◎愛と調べと滅びの話


 窒素の壁すら、もどかしい。いつまでもその手に触れていたいと思う。あなたの節榑立だった長い指と自分の指と溶け合うまで絡めていたい。肩を寄せてほんの少しもたれ掛かって、あなたの囁きを近くで聞いていたい。あなたの紡ぐ愛の言葉に、自分も応えていたい。あなたからもらった愛を、もっと大きくしてあなたに渡したい。いつの日か老いて亡くなるその瞬間まで、あなたと共にいたい。この世を離れてすら、あなたと共にいたいのが本心だけれど、それは俺には分からない領域だから、せめてこの世ではあなたと一瞬一瞬を共にありたい。
「中原君」
 名前を呼ばれてあなたを見れば穏やかに微笑む姿があって、俺はとても幸せな気分になる。
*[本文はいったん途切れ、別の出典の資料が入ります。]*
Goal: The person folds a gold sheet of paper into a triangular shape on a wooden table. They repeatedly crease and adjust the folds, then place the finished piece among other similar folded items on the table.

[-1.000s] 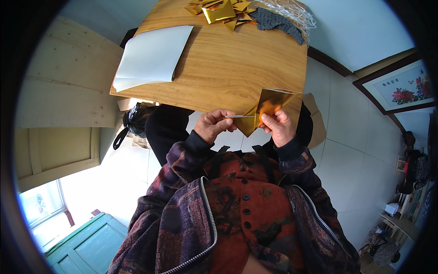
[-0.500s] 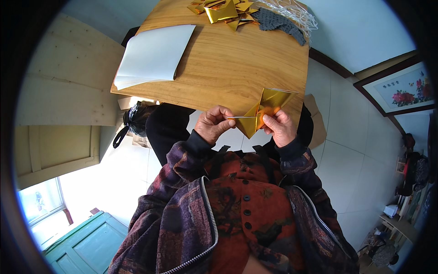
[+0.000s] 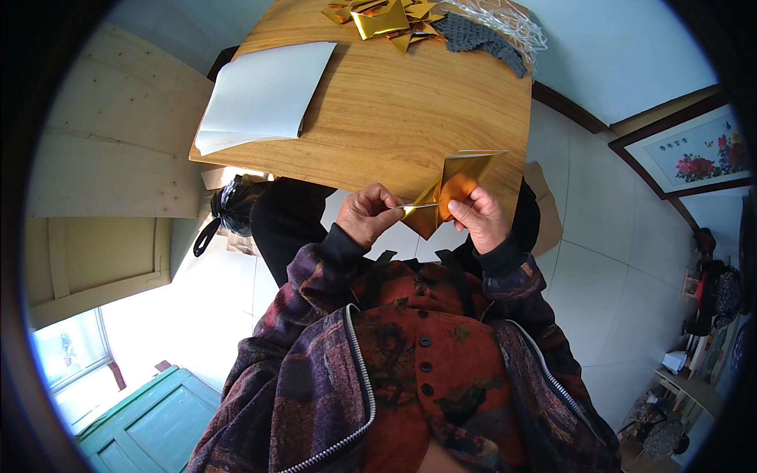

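A sheet of shiny gold foil paper (image 3: 461,175), folded into a pointed shape, is held between my hands at the table's near edge. My left hand (image 3: 368,214) pinches its left corner with thumb and fingertips. On the other side, my right hand (image 3: 482,219) grips the lower right part, thumb on top. One flap stands up toward the table and another point hangs down between the hands. The fingers behind the foil are partly hidden.
On the wooden table (image 3: 394,110) lie a stack of white-backed sheets (image 3: 264,94), a heap of folded gold pieces (image 3: 386,20), a dark grey textured cloth (image 3: 481,38) and tangled white strips (image 3: 512,24). A black plastic bag (image 3: 230,206) sits left of my knees.
The upright flap of the gold paper has tilted and shifted slightly left. Both hands keep their hold with only small finger movements, and the view has shifted a little.
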A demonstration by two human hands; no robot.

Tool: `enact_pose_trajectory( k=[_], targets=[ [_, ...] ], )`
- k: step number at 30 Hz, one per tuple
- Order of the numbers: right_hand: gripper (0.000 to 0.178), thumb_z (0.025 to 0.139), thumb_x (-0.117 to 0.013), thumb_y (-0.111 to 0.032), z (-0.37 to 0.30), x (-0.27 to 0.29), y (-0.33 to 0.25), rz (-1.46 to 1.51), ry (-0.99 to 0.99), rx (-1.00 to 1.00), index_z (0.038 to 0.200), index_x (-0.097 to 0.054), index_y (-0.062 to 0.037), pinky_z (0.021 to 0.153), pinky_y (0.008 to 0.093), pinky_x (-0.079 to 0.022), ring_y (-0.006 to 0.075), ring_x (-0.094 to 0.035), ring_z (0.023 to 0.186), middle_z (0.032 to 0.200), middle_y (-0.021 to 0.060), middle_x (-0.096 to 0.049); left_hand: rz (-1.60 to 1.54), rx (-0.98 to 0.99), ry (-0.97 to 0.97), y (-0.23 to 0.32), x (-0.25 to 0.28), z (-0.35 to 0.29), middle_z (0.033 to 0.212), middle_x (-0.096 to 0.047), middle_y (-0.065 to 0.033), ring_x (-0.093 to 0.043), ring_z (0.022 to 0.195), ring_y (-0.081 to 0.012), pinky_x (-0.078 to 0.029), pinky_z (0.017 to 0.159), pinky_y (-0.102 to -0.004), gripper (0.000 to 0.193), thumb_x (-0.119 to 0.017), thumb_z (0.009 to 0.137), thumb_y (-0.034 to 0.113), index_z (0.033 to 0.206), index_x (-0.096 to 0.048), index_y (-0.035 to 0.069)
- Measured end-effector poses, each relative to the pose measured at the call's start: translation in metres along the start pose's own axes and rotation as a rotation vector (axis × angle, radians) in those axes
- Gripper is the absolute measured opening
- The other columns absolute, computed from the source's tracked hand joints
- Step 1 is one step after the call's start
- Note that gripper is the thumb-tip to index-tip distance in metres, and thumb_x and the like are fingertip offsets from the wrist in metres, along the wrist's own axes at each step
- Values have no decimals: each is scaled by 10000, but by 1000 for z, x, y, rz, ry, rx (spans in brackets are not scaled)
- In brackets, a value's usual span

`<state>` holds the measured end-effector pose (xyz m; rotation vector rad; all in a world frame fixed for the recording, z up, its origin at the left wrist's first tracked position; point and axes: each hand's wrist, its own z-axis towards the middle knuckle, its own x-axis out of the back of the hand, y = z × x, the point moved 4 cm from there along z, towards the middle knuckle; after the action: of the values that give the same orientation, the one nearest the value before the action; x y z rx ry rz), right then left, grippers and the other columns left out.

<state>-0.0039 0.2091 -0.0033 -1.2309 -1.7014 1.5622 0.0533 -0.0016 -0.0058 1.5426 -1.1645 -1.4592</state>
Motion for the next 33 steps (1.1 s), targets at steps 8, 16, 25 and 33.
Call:
enact_pose_trajectory(
  k=[8, 16, 25, 33],
  targets=[
    [125, 902, -685, -143, -2, -6, 0, 66, 135, -5, 954, -611, -58, 551, 201, -418, 42, -507, 612, 772, -5, -616, -70, 21, 99, -10, 1, 3, 867, -663, -62, -628, 758, -117, -520, 716, -258, 173, -650, 834, -69, 933, -545, 25],
    [142, 899, -693, -162, 0, -4, -4, 113, 228, 35, 946, -614, -53, 588, 207, -448, 52, -549, 653, 775, -4, -620, -213, -33, 133, -10, -21, 9, 912, -664, -58, -630, 789, -121, -515, 748, -265, 260, -700, 861, 15, 1077, -556, 11],
    [131, 890, -698, -156, 1, -5, -7, 200, 51, -13, 926, -621, -57, 552, 202, -440, 86, -614, 665, 845, 30, -666, 52, 62, 11, -10, -19, 17, 807, -679, -19, -594, 727, -94, -472, 692, -245, 56, -698, 880, 71, 884, -649, 43],
    [166, 829, -658, 55, 8, -4, -41, -226, 94, 569, 950, -590, -36, 738, 288, -539, 188, -676, 860, 1043, 106, -674, 239, -172, 96, 25, 18, 43, 1142, -649, -64, -599, 1033, -138, -468, 907, -265, 377, -500, 875, -86, 1221, -610, 12]
  ],
)
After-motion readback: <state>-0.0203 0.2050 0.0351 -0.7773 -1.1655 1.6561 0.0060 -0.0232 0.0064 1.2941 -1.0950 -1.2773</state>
おいでと腕を広げられて、そろりそろりと近寄って抱きつく。するとあなたは俺の背中に手を回し、優しく抱きしめてくれる。二つの鼓動が心地良くて、あなたの匂いがして、クラクラとする。好きだ、好きだとうわ言の様に呟けば、あなたは知っているよと笑う。
「ぼくも愛しているよ」
 抱きしめあって、俺たちは今日も互いの愛に溺れるのだ。